If an English sub attacks a German sub (by itself in a sea zone), can the German sub submerge? From my understanding subs can only conduct a surprise strike or submerge if there are other sea units (besides subs) in the sea zone with it, and only if the attacking and defending players both have submarines.

2 Answers 2


Yes. Submarines that are not under threat from an enemy destroyer can use their special ability to choose to make a surprise strike (either on attack or defense) or choose to submerge. This occurs before any dice are rolled by either side.

From Axis 1942 Second Ed. Rules, P14, General Combat, Step 2:

Before the general sea battle takes place (steps 3–5), both attacking and defending submarines can choose to either make a Surprise Strike die roll or submerge.

If an English sub attacks a German sub, as there are no destoryers present on either side, both will have the option to make a surprise strike or submerge.

I am not sure where you get your understanding that a) other sea units (besides subs) need to be present, and b) only if attacker and defender both have submarines, these are both incorrect.

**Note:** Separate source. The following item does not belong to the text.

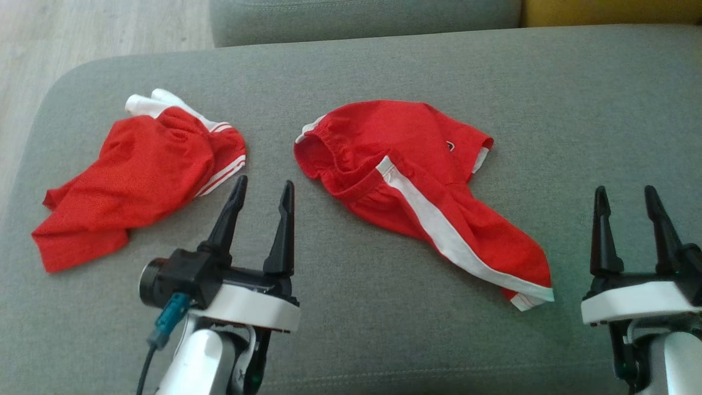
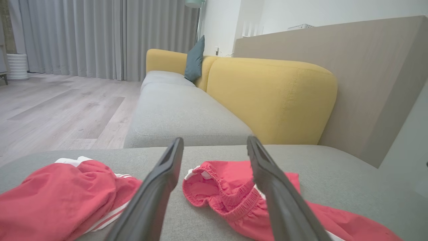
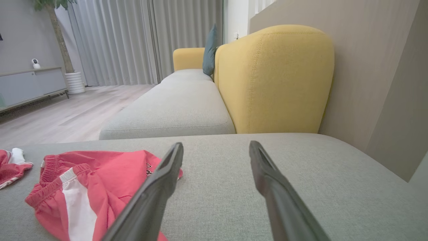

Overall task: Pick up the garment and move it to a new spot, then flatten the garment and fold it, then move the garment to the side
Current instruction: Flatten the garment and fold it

Two things to note about submarines:

As there are no other enemy (surface) warships present, any 'surprise' strike would effectively not be 'surprising'.. both submarines would get a suprise strike at the same time. The attacker rolls a surprise strike, and then the defender rolls the surprise strike on defense. Any hits are then removed.

The whole process starts over again once casualties are removed, so the choice to submerge or surprise strike (remaining in combat) is made before the attacker rolls attack dice.

Typically, the defending sub would choose to submerge, as it defends on a 1.

  • 1
    Welcome to Board Games Stack Exchange! Your answer is pretty good, and I suspect correct, but it would be even better if you added a quote from the rulebook to back up your answer. May 3, 2016 at 2:10

It is actually a different mechanic. If a submarine survives the first round of combat there is a specifc step in the combat sequence that allows for submarines to withdraw. Incidently, both combatants have this option. This is more often seen in actions involving fleets using subs as support units, but can be interesting in the case of a lone sub picking off a transport and then using that step in the sequence to position a sub either out of range of enemy response, or to project force in a different direction to influence enemy fleet movements. Always remember, an unused weapon is a useless weapon.